Segment Start: Records provided
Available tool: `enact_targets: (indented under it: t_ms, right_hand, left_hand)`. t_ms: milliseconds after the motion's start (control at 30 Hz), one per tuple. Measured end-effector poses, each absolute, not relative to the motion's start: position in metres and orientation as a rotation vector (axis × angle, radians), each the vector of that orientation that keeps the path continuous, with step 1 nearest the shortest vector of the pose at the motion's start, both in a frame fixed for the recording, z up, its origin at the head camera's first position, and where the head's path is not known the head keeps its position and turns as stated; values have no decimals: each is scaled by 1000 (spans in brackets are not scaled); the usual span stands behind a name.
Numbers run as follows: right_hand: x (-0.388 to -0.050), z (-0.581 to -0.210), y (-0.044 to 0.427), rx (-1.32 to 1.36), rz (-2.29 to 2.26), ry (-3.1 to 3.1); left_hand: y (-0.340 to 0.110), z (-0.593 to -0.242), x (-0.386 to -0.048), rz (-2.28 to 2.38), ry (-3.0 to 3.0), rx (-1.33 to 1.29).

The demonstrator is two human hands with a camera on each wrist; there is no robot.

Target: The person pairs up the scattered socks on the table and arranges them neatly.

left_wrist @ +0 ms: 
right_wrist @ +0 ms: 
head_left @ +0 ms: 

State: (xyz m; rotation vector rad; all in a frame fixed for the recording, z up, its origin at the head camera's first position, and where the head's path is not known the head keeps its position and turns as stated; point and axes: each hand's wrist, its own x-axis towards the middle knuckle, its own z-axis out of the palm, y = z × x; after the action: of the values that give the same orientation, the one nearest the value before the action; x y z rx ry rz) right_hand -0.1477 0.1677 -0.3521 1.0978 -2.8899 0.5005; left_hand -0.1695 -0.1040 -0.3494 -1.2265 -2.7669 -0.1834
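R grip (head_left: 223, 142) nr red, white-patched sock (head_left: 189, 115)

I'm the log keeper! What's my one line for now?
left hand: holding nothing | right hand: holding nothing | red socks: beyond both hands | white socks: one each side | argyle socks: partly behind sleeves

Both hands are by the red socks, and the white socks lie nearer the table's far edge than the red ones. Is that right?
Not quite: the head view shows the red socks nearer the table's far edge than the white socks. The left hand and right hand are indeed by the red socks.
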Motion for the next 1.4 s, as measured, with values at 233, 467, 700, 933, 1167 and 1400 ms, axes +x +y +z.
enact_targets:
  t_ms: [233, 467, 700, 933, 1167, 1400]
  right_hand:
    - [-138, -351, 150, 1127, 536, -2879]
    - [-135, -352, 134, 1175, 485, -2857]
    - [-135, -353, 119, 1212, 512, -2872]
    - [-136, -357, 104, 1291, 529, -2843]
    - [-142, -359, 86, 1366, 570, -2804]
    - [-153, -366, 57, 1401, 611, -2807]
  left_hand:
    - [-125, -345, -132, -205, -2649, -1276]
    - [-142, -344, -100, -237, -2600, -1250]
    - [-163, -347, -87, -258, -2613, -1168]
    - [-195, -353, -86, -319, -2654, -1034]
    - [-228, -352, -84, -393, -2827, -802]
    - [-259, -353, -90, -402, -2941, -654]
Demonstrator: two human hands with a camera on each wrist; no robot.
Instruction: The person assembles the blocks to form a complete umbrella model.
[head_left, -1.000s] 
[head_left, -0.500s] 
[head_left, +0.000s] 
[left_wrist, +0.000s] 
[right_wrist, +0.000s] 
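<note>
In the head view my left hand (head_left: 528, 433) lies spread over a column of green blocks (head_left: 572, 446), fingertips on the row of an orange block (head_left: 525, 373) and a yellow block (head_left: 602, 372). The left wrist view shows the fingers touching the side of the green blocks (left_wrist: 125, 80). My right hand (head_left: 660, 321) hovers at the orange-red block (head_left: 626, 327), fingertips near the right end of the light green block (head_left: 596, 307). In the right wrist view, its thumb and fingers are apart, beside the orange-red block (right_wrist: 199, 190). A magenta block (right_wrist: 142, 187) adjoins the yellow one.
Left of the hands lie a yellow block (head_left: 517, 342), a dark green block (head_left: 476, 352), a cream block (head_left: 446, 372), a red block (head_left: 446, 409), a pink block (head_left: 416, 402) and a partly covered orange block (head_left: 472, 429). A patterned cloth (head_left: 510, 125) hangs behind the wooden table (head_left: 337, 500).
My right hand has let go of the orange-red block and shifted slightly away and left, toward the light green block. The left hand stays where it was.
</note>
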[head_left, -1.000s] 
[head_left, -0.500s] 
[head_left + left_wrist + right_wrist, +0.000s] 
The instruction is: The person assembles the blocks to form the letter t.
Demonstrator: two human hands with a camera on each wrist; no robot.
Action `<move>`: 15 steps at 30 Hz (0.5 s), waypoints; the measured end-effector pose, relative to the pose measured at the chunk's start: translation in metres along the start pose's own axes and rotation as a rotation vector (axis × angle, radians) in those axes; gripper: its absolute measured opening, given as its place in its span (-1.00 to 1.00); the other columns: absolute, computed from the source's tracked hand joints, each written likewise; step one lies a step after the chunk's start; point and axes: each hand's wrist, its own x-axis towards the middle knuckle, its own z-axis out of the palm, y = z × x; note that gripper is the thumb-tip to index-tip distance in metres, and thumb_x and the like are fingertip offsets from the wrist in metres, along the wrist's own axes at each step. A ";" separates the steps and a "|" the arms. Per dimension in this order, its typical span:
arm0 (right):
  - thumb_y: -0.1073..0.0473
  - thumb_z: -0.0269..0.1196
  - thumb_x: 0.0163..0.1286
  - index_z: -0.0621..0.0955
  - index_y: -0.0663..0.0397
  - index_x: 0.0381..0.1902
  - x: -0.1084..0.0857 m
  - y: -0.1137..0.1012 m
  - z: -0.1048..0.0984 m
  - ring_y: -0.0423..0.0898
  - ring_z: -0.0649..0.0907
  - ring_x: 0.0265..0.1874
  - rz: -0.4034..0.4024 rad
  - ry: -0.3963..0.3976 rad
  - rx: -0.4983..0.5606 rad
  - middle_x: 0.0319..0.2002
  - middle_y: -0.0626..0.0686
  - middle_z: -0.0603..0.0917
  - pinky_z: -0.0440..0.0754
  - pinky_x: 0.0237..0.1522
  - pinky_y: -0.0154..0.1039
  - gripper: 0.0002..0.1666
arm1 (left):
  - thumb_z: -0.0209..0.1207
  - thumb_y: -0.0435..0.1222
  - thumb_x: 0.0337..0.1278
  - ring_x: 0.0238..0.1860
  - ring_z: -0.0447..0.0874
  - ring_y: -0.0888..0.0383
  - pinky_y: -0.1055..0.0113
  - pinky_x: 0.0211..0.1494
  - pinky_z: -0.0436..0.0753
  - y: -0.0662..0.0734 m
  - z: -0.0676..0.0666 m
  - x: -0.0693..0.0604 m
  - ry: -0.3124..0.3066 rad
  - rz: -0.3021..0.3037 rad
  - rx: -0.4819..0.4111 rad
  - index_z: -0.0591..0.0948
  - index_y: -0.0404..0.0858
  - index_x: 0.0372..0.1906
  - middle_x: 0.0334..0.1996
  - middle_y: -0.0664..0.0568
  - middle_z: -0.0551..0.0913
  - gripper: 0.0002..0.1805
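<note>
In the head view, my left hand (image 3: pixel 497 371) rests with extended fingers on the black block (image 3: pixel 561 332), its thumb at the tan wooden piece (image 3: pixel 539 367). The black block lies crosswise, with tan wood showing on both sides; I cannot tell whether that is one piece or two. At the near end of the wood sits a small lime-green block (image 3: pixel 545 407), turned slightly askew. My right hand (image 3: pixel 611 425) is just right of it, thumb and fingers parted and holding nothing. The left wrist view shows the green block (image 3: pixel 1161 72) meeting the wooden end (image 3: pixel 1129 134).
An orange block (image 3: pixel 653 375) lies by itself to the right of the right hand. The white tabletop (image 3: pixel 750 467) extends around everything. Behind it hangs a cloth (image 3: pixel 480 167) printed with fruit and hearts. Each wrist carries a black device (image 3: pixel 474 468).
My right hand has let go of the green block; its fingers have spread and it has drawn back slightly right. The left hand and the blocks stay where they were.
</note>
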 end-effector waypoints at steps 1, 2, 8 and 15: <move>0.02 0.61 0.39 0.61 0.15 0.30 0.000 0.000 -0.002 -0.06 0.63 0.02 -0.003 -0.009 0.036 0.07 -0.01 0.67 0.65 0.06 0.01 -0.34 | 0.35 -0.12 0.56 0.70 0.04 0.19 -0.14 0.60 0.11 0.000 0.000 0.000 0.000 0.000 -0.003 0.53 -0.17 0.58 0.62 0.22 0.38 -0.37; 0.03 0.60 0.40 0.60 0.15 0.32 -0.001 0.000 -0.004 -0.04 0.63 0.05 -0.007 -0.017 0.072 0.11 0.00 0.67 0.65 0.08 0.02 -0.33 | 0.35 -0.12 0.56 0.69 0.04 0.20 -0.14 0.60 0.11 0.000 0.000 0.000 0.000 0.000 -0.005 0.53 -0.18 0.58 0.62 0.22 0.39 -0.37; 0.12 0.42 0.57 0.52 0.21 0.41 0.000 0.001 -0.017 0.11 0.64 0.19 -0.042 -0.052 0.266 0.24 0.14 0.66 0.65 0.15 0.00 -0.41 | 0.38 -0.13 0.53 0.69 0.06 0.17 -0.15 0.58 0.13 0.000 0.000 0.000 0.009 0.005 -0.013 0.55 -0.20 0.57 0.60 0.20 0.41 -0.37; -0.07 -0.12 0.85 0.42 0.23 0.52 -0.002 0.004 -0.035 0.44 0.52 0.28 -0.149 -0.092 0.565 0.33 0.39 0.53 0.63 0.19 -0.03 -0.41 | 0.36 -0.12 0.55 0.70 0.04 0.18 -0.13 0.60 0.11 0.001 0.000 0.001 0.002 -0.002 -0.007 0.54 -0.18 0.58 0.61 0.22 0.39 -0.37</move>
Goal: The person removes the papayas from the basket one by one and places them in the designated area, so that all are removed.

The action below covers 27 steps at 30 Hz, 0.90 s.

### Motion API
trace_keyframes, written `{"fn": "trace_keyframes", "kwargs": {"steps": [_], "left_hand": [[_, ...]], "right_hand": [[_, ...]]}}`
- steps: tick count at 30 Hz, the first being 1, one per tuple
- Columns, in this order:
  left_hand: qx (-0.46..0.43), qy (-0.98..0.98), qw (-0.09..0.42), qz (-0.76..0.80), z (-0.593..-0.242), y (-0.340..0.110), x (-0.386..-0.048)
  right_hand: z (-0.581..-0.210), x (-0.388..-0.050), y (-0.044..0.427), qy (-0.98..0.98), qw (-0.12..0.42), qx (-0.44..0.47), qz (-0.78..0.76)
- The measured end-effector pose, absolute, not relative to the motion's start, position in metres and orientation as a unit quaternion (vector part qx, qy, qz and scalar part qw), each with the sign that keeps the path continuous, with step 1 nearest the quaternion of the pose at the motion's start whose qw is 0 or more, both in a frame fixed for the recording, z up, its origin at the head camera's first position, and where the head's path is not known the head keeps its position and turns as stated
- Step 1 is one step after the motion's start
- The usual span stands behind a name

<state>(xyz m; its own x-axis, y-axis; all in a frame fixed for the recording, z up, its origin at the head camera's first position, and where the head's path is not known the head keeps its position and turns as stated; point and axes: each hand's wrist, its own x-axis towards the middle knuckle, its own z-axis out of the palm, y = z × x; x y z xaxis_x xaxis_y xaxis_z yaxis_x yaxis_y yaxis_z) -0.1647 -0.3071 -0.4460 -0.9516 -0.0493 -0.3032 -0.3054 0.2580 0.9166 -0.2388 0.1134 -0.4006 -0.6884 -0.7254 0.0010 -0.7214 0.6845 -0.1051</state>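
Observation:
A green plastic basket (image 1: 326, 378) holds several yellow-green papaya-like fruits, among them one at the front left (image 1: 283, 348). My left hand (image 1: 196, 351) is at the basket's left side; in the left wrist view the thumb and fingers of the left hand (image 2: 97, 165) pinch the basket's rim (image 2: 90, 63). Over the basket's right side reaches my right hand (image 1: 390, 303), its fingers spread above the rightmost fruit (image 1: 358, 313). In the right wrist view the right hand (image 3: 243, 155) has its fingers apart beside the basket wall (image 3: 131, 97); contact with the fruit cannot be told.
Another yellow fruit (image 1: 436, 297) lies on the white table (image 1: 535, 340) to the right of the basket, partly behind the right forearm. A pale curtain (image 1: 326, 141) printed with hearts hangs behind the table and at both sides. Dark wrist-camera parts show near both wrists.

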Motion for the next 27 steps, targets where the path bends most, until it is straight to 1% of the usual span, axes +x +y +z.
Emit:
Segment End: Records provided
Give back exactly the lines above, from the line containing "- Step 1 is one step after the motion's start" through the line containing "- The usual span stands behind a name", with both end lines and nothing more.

- Step 1 is one step after the motion's start
- The usual span stands behind a name

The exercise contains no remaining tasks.